GenAI Tools: Architecture and Content Pipeline

The Wikantik project utilizes a specialized suite of Python-based GenAI tools to automate article drafting, knowledge graph extraction, and cross-reference linking. These tools are designed to run locally, prioritizing privacy and data sovereignty by leveraging Ollama for LLM inference.

1. Python Architecture: Modular and Async

The toolset is organized as a modular Python package (genaitools), designed for extensibility and high-throughput batch processing.

1.1 Core Components

LLMClient (Abstraction Layer): A unified interface that routes requests to either a local Ollama instance or an OpenAI-compatible API (e.g., vLLM or OpenWebUI).
OllamaClient (Native Implementation): Communicates with the Ollama /api/generate and /api/embeddings endpoints. It includes automatic word counting and token budget management to prevent context window overflows.
StructuralSpinePageFilter: A specialized utility that ensures all generated Markdown files adhere to the Wikantik "Structural Spine" (mandatory YAML frontmatter, canonical IDs, and valid relative links).

1.2 Async Concurrency

To maximize GPU utilization, tools like link_builder.py and batch_builder.py utilize asynchronous execution patterns. While LLM generation is often sequential per topic, the Embedding generation and Web fetching phases are fully concurrent, significantly reducing the bottleneck of RAG (Retrieval-Augmented Generation) operations.
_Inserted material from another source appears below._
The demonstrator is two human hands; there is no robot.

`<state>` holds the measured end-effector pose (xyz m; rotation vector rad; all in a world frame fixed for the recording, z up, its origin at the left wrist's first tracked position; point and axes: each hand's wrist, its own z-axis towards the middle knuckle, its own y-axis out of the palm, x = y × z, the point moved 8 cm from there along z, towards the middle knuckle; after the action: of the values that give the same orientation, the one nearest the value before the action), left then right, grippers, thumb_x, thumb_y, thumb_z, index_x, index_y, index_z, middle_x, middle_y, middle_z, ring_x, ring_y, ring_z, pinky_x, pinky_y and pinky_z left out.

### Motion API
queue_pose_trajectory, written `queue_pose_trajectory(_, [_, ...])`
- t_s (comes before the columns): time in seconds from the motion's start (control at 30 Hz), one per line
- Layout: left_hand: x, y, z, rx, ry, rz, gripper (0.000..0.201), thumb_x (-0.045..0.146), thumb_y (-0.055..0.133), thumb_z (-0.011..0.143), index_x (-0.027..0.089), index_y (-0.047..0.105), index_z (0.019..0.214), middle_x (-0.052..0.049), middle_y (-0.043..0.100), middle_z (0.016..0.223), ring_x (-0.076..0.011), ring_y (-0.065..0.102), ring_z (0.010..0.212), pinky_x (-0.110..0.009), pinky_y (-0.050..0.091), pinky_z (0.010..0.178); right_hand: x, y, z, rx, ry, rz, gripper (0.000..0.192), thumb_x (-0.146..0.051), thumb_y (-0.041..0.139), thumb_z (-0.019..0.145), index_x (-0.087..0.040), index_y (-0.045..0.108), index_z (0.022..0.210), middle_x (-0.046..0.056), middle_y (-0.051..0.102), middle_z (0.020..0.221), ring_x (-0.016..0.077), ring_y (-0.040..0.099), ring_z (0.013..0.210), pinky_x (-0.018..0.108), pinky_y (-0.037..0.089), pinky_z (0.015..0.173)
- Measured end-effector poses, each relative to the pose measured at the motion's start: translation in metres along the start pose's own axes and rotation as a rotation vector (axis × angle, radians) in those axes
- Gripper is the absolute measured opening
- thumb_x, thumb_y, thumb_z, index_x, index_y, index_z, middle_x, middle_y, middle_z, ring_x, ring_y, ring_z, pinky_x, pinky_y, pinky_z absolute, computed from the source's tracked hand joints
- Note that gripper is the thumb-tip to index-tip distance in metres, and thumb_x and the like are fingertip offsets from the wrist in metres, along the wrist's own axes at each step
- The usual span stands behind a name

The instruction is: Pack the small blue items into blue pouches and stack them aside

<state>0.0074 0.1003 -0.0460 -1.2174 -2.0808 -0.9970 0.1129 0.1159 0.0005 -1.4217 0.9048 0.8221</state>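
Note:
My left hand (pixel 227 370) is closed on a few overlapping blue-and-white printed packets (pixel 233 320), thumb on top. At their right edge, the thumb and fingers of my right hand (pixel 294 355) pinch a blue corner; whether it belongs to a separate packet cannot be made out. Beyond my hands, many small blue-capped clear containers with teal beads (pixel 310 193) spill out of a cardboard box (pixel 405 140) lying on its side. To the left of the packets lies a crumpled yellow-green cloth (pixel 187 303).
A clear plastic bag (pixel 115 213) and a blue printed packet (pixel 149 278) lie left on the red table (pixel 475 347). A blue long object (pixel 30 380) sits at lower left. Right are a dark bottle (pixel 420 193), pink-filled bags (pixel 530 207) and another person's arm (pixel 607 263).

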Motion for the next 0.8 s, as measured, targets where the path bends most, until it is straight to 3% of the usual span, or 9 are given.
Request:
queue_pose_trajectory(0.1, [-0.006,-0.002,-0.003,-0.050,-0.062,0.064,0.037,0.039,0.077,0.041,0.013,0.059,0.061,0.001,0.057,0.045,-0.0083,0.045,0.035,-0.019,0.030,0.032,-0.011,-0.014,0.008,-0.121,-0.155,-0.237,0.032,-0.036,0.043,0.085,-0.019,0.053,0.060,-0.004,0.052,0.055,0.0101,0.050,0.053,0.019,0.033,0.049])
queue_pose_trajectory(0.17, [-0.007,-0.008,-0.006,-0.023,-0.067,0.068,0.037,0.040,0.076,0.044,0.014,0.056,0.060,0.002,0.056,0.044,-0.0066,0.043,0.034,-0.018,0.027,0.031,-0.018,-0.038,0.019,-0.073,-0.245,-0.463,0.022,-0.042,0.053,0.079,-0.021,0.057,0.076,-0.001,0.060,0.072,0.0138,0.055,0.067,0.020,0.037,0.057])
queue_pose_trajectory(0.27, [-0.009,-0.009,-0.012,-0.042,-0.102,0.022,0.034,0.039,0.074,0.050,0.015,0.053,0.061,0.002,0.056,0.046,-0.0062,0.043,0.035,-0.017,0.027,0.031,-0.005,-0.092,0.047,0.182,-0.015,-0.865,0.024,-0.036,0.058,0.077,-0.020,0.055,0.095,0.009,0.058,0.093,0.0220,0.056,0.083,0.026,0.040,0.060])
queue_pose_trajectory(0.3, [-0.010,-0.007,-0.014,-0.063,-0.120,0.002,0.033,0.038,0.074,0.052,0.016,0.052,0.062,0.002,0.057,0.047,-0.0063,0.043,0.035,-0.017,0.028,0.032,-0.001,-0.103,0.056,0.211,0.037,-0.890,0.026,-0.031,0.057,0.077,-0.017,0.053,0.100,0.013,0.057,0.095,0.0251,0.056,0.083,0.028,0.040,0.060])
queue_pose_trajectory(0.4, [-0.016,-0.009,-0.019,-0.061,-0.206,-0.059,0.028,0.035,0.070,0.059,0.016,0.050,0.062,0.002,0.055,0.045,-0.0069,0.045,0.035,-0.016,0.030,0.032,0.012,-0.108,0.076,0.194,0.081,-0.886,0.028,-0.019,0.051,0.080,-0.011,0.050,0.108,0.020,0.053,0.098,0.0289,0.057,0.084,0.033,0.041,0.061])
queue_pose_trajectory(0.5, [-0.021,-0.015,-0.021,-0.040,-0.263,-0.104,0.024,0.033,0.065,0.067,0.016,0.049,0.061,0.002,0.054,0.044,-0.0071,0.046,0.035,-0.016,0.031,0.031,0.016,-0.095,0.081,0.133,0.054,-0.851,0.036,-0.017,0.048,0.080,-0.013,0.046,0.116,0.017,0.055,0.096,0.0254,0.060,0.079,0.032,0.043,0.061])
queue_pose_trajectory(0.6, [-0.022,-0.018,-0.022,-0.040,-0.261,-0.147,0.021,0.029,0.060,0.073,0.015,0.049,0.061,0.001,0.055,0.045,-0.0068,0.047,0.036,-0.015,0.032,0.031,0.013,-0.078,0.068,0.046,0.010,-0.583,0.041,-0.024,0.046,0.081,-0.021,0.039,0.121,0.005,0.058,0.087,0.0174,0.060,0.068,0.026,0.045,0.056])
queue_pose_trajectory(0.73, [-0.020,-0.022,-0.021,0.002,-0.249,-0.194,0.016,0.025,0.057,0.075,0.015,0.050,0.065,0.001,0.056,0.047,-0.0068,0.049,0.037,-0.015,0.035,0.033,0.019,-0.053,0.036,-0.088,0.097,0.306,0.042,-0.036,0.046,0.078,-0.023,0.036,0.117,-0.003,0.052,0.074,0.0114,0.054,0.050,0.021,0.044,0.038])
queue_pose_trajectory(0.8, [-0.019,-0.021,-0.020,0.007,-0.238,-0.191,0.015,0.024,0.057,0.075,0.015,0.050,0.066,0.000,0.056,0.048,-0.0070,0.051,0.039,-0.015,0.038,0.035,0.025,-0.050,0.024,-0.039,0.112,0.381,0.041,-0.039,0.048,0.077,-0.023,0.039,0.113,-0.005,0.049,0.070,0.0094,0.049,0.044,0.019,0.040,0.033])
2. The Content Extraction Pipeline (Deep Research)

The most advanced feature of the toolset is the Deep Research pipeline, which transforms raw web search results into high-signal LLM context.

2.1 The RAG Workflow

Search: Queries are dispatched via DuckDuckGo to identify relevant authoritative sources.
Extraction: For each URL, the tool fetches the raw HTML. It then employs a "Content Stripping" pass using libraries like BeautifulSoup or Trafilatura to remove:
- Navigational menus and footers.
- Scripts, styles, and advertisements.
- Boilerplate privacy notices.
Summarization: Instead of feeding raw text (which wastes context tokens), an LLM generates a focused, 200-400 word summary of the extracted content.
Context Injection: These summaries are injected into the final generation prompt as "Grounding Context," ensuring the generated article is rooted in up-to-date, factual information.

2.2 Semantic Linking

The link_builder.py tool uses this same extraction pipeline to create an internal knowledge web. It computes cosine similarity between the embeddings of the current article and the existing wiki corpus, automatically inserting [Relative Links](PageName) for highly correlated concepts.

3. Ollama Integration and Hardware Optimization

The tools are optimized for local execution on commodity GPU hardware (16GB+ VRAM recommended).

3.1 Model Selection

Generation: Defaults to qwen3:14b or qwen3:32b for superior reasoning and adherence to complex Markdown schemas.
Embeddings: Uses nomic-embed-text (768 dimensions) for efficient semantic search.

3.2 Performance Tuning

num_gpu: Controlled offloading of model layers to the GPU.
num_ctx: Dynamic context window adjustment (typically 16k or 32k) to balance memory usage with document length.
think blocks: Supports Chain-of-Thought (CoT) models, allowing the tool to "reason" through a document outline before generating the actual prose.

4. Usage Summary

The tools are invoked via a CLI interface:

# Generate a high-quality article with deep research
python simple_publisher.py -t "Topic" --deep-research -o Topic.md

# Build a massive tutorial from a YAML outline
python document_builder.py -i outline.yaml -o Tutorial.md --smooth

# Run a semantic linking pass across the whole wiki
python link_builder.py --dir ./docs/wikantik-pages --similarity 0.7

By combining a clean Python architecture with the local power of Ollama and a robust content extraction pipeline, Wikantik maintains a high bar for "Human-Vetted" quality while scaling content production to match the needs of a modern knowledge base.